Title: The Late Archaic House at Monte Iato
Subtitle: Greek-Style Architecture, Rirual Abandonment and the Politics of Indigeneity in Western Sicily (500-460/50 BC)
Author(s): KISTLER, Erich
Journal: Ancient West & East
Volume: 19    Date: 2020   
Pages: 43-78
DOI: 10.2143/AWE.19.0.3288558

Abstract :
The Late Archaic house on Monte Iato, built around 500 BC deep in the mountainous interior of western Sicily, was one of the largest non-sacral buildings of its day. With its walls constructed entirely of stone and mud bricks, its multiple storeys, its tiled roof and red and white painted floors and walls, it was the monumental manifesto of a technological sophisticated architecture.
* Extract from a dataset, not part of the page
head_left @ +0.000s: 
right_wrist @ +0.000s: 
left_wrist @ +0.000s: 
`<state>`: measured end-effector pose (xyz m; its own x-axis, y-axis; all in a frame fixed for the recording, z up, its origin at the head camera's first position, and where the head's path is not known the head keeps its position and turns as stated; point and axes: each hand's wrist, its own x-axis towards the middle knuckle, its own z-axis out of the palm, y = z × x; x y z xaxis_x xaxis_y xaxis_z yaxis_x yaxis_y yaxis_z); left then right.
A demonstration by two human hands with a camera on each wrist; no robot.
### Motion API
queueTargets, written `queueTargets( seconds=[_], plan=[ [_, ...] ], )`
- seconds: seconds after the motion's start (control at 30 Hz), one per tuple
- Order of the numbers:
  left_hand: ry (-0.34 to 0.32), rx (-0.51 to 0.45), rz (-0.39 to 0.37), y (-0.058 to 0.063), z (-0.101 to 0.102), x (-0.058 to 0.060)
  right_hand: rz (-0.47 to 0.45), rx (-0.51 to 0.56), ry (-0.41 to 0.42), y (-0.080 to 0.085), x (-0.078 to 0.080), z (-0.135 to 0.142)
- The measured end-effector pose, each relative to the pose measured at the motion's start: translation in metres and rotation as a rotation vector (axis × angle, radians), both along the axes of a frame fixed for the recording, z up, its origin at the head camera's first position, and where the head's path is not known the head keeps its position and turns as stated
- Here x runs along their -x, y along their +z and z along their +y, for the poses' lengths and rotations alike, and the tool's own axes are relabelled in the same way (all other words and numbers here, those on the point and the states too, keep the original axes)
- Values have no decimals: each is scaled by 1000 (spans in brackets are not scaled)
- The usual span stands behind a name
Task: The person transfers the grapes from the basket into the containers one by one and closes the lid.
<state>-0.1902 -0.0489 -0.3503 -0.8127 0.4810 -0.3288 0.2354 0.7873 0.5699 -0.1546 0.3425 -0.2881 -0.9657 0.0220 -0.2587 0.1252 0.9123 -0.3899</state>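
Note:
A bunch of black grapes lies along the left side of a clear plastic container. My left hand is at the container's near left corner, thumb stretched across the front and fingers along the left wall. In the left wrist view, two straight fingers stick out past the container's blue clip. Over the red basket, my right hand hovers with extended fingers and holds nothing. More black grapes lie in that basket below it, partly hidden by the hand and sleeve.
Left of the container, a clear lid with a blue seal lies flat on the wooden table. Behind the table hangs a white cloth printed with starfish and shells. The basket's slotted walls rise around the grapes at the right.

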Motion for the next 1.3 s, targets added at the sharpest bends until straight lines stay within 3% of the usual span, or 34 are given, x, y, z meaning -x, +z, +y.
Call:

In the Archaic period, comparable monumental architecture can be found only in urban or religious centres of the Mediterranean world. However, in the case of the house on Monte Iato, the banqueting rooms on the upper floor were topographical connected with the ‘Aphrodite Temple’ and its altar via a processional way and a ramp. Apparently, the upper floor served as a banqueting house, as seen in hestiatoria in close proximity to a temple and altar in Greek sanctuaries. All of this is discussed in more detail in the first section of the following paper. In the second section I present archaeological evidence suggesting that the house was abandoned in a ritual act around 460/50 BC. In the third section, I will examine the interplay between Greek-style architecture, local power building and the politics of being a native, and argue why the monumental phase on Monte Iato ended after just 50 years by an extensive process of de-monumentalisation, resulting in an epochal shift.